Earnings from operations before depreciation and amortization (EBITDA) for the first half of 2018 amounted to MAD 5,542 million. It was up 3.5% compared to the same period of the previous year and enabled the EBITDA margin rate to remain high at 52.5%.
Adjusted earnings from operations (EBITA) amounted to MAD 3,679 million, up 5.4% in one year, thanks to the increase in EBITDA and a virtually stable amortization charge. The adjusted EBITA margin remained high at 34.8%.
In the first six months of 2018, adjusted cash flow from operations (CFFO) in Morocco amounted to MAD 3,186 million, up 3.0%, the decrease in CAPEX offsetting the seasonality of Working Capital Requirements (WCR).
Mobile
Unit | H1-2017 | H1-2018 | Change | |
Mobile | ||||
Customer base (7) | (000) | 18,411 | 18,935 | +2.8% |
Prepaid | (000) | 16,635 | 17,090 | +2.7% |
Postpaid | (000) | 1,776 | 1,845 | +3.9% |
Of which 3G/4G+ Internet (8) | (000) | 8,372 | 10,084 | +20.5% |
ARPU (9) | (MAD/month) | 56.9 | 57.5 | +0.9% |
At June 30, 2018, the Mobile customer base (7) reached 18.9 million customers, up 2.8% in one year, driven by the increase in the number of postpaid (+2.7%) and prepaid (+3.9%) customers.
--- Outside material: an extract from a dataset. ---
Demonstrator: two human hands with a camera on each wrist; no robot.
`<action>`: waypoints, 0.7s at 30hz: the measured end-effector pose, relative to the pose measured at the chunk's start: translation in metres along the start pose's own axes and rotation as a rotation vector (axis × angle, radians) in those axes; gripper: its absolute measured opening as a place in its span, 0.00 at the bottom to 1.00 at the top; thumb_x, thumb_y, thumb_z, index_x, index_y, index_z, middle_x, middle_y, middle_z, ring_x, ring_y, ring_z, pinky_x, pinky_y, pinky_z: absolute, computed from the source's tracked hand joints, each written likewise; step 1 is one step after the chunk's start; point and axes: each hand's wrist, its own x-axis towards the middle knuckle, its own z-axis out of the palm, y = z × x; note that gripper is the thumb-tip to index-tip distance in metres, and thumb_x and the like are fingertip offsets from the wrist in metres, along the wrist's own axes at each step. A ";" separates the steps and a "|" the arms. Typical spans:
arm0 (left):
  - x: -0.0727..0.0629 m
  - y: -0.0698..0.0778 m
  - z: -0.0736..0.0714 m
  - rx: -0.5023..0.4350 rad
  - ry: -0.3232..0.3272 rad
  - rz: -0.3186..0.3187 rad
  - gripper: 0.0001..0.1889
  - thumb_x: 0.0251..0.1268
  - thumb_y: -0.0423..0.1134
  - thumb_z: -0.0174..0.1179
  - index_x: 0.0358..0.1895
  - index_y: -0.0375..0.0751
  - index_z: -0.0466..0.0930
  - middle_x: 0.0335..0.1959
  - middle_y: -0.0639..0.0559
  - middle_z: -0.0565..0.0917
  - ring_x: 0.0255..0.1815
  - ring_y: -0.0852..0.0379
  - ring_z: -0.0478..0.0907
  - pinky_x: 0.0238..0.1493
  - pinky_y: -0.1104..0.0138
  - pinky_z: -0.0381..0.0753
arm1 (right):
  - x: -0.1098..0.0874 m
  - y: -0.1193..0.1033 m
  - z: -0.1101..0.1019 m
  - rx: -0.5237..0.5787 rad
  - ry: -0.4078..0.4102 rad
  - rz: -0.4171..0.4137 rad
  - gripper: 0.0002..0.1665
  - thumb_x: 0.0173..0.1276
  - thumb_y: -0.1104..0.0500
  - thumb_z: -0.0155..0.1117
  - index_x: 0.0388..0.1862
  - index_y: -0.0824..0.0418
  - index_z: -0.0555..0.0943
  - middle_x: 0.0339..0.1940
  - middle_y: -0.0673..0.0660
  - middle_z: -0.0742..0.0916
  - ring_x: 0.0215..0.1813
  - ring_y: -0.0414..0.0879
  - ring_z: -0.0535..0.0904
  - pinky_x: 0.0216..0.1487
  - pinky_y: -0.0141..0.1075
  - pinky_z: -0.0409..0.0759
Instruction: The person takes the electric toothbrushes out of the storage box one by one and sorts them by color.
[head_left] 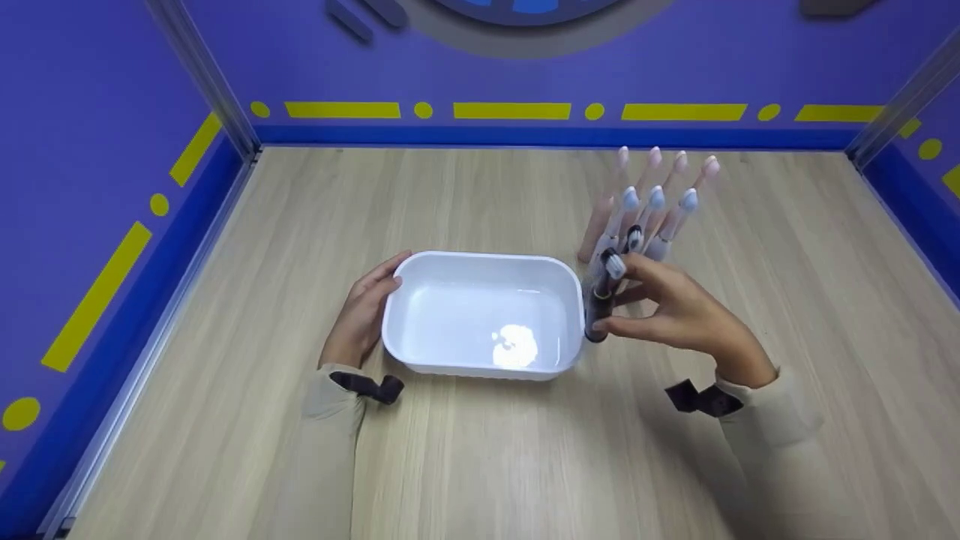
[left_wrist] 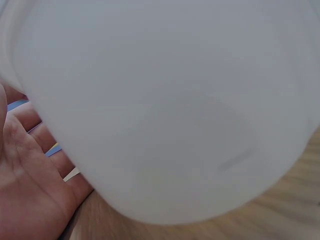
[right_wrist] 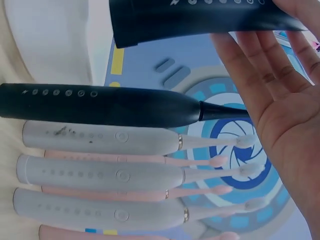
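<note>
A white rectangular basin [head_left: 420, 360] stands on the table. My left hand [head_left: 365, 311] holds its left side, thumb at the rim and fingers along the outer wall; the left wrist view shows the palm [left_wrist: 35, 185] beside that wall. Just right of the basin, my right hand [head_left: 679, 315] grips a black electric toothbrush [head_left: 598, 306] upright between thumb and fingers. Another black electric toothbrush [right_wrist: 100, 105] stands behind it, with white electric toothbrushes [right_wrist: 100, 172] beyond in the right wrist view. Pink electric toothbrushes [head_left: 596, 225] stand in the back row.
The wooden table [head_left: 465, 457] is bounded by a blue patterned back wall [head_left: 510, 82] and side walls. A metal rail [head_left: 161, 307] runs along the left edge. Dark camera mounts [head_left: 367, 386] sit on both wrists.
</note>
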 end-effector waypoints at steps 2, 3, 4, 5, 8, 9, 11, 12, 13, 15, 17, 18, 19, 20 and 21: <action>0.000 0.000 0.000 0.004 0.003 -0.004 0.26 0.70 0.31 0.47 0.70 0.41 0.65 0.73 0.50 0.65 0.73 0.55 0.63 0.71 0.64 0.64 | -0.003 0.001 -0.001 0.000 0.008 0.000 0.32 0.45 0.76 0.74 0.51 0.70 0.75 0.42 0.45 0.82 0.43 0.33 0.81 0.45 0.25 0.82; 0.000 0.000 0.000 0.005 0.006 -0.005 0.25 0.70 0.31 0.47 0.70 0.41 0.65 0.73 0.50 0.65 0.72 0.55 0.63 0.71 0.64 0.65 | -0.004 0.002 -0.002 0.002 0.011 -0.007 0.32 0.45 0.76 0.74 0.51 0.71 0.74 0.42 0.45 0.82 0.43 0.34 0.81 0.45 0.25 0.82; 0.000 0.000 0.000 0.007 0.006 -0.006 0.25 0.70 0.31 0.47 0.70 0.41 0.65 0.73 0.51 0.65 0.73 0.55 0.63 0.71 0.64 0.65 | -0.004 0.002 -0.002 0.005 0.013 -0.010 0.32 0.45 0.77 0.74 0.52 0.71 0.74 0.43 0.46 0.82 0.43 0.34 0.81 0.45 0.25 0.82; 0.000 0.000 0.000 0.005 0.006 -0.007 0.25 0.70 0.31 0.47 0.70 0.41 0.65 0.73 0.51 0.65 0.73 0.55 0.63 0.71 0.64 0.65 | -0.005 0.003 -0.003 0.008 0.014 -0.014 0.32 0.45 0.77 0.74 0.52 0.72 0.74 0.43 0.46 0.82 0.43 0.34 0.81 0.45 0.25 0.82; 0.000 -0.001 -0.001 -0.006 0.004 -0.005 0.25 0.70 0.31 0.47 0.70 0.41 0.65 0.73 0.50 0.66 0.72 0.55 0.63 0.71 0.65 0.65 | -0.007 0.006 -0.004 0.024 0.018 -0.017 0.33 0.46 0.77 0.73 0.53 0.73 0.73 0.44 0.48 0.82 0.44 0.35 0.80 0.46 0.25 0.82; 0.000 -0.001 -0.002 -0.010 0.004 -0.003 0.25 0.70 0.31 0.47 0.70 0.41 0.65 0.72 0.50 0.66 0.72 0.55 0.63 0.71 0.65 0.65 | -0.008 0.007 -0.004 0.028 0.020 -0.019 0.32 0.46 0.78 0.73 0.53 0.73 0.73 0.44 0.48 0.82 0.45 0.36 0.80 0.46 0.25 0.82; 0.000 -0.001 -0.002 -0.016 0.001 -0.002 0.25 0.70 0.31 0.47 0.70 0.40 0.65 0.73 0.50 0.65 0.73 0.55 0.63 0.71 0.66 0.65 | -0.010 0.009 -0.005 0.032 0.028 -0.019 0.32 0.46 0.78 0.72 0.53 0.74 0.73 0.44 0.49 0.82 0.45 0.36 0.80 0.46 0.26 0.82; 0.000 -0.001 -0.002 -0.015 0.001 -0.002 0.25 0.70 0.31 0.47 0.70 0.40 0.65 0.73 0.50 0.65 0.73 0.55 0.63 0.71 0.66 0.65 | -0.011 0.011 -0.005 0.033 0.033 -0.020 0.32 0.46 0.78 0.72 0.52 0.75 0.73 0.45 0.50 0.82 0.46 0.36 0.80 0.46 0.26 0.82; 0.000 -0.001 -0.002 -0.015 -0.002 -0.002 0.25 0.70 0.31 0.47 0.70 0.40 0.65 0.73 0.50 0.65 0.73 0.55 0.63 0.71 0.66 0.65 | -0.012 0.012 -0.005 0.033 0.038 -0.018 0.32 0.45 0.79 0.72 0.52 0.75 0.73 0.45 0.50 0.82 0.46 0.36 0.80 0.46 0.26 0.82; 0.000 0.000 -0.001 -0.011 -0.004 -0.002 0.25 0.70 0.31 0.47 0.70 0.40 0.64 0.73 0.50 0.65 0.73 0.54 0.63 0.71 0.65 0.65 | -0.015 0.014 -0.006 0.033 0.049 -0.016 0.33 0.45 0.79 0.72 0.52 0.75 0.73 0.46 0.50 0.82 0.46 0.35 0.80 0.45 0.26 0.82; 0.000 0.000 -0.001 -0.009 -0.005 -0.001 0.26 0.70 0.31 0.47 0.71 0.40 0.64 0.73 0.50 0.65 0.73 0.54 0.63 0.71 0.65 0.65 | -0.017 0.016 -0.007 0.044 0.060 -0.019 0.34 0.44 0.80 0.72 0.54 0.76 0.72 0.47 0.50 0.82 0.47 0.35 0.80 0.45 0.26 0.83; 0.000 0.000 -0.001 -0.009 -0.006 -0.002 0.26 0.70 0.31 0.47 0.71 0.40 0.64 0.73 0.50 0.65 0.73 0.54 0.63 0.71 0.65 0.65 | -0.018 0.016 -0.008 0.043 0.065 -0.018 0.35 0.44 0.80 0.72 0.54 0.76 0.72 0.48 0.50 0.82 0.47 0.35 0.80 0.45 0.27 0.83; 0.000 0.000 0.000 -0.012 -0.008 -0.001 0.26 0.70 0.31 0.47 0.71 0.40 0.64 0.73 0.50 0.65 0.73 0.54 0.63 0.70 0.66 0.66 | -0.019 0.017 -0.009 0.045 0.070 -0.019 0.36 0.43 0.81 0.72 0.55 0.77 0.72 0.48 0.51 0.82 0.48 0.36 0.80 0.45 0.27 0.83; 0.000 0.000 0.000 -0.017 -0.006 0.000 0.26 0.69 0.31 0.47 0.70 0.40 0.65 0.73 0.50 0.65 0.72 0.54 0.63 0.70 0.66 0.66 | -0.020 0.018 -0.009 0.049 0.075 -0.014 0.36 0.43 0.81 0.71 0.55 0.77 0.72 0.49 0.51 0.83 0.49 0.35 0.80 0.45 0.27 0.83; 0.001 -0.001 -0.001 -0.018 -0.011 0.000 0.26 0.70 0.31 0.47 0.71 0.40 0.64 0.73 0.49 0.65 0.72 0.54 0.64 0.69 0.67 0.67 | -0.021 0.018 -0.010 0.049 0.081 -0.013 0.36 0.43 0.81 0.71 0.55 0.77 0.71 0.50 0.51 0.83 0.50 0.35 0.80 0.45 0.26 0.83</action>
With the reduced impact of the liberalization of VoIP telephony in November 2016 and the strong growth of Mobile Internet, Mobile revenues grew for the second quarter in a row and increased by 3.5% over the first half to reach MAD 6,784 million.
Mixed ARPU (9) amounted to MAD 57.5 for the first six months of 2018, up 0.9% compared to the same period in 2017, thanks to the strong increase in Data usage.
Fixed-Line and Internet
Unit | H1-2017 | H1-2018 | Change | ||
Fixed-Line | |||||
Fixed lines | (000) | 1,678 | 1,787 | +6.5% | |
Broadband access (10) | (000) | 1,306 | 1,439 | +10.2% |
The Fixed-line customer base improved by 6.5% year-on-year to 1.8 million lines and the ADSL customer base grew by 10.2% in one year to nearly 1.4 million subscriptions.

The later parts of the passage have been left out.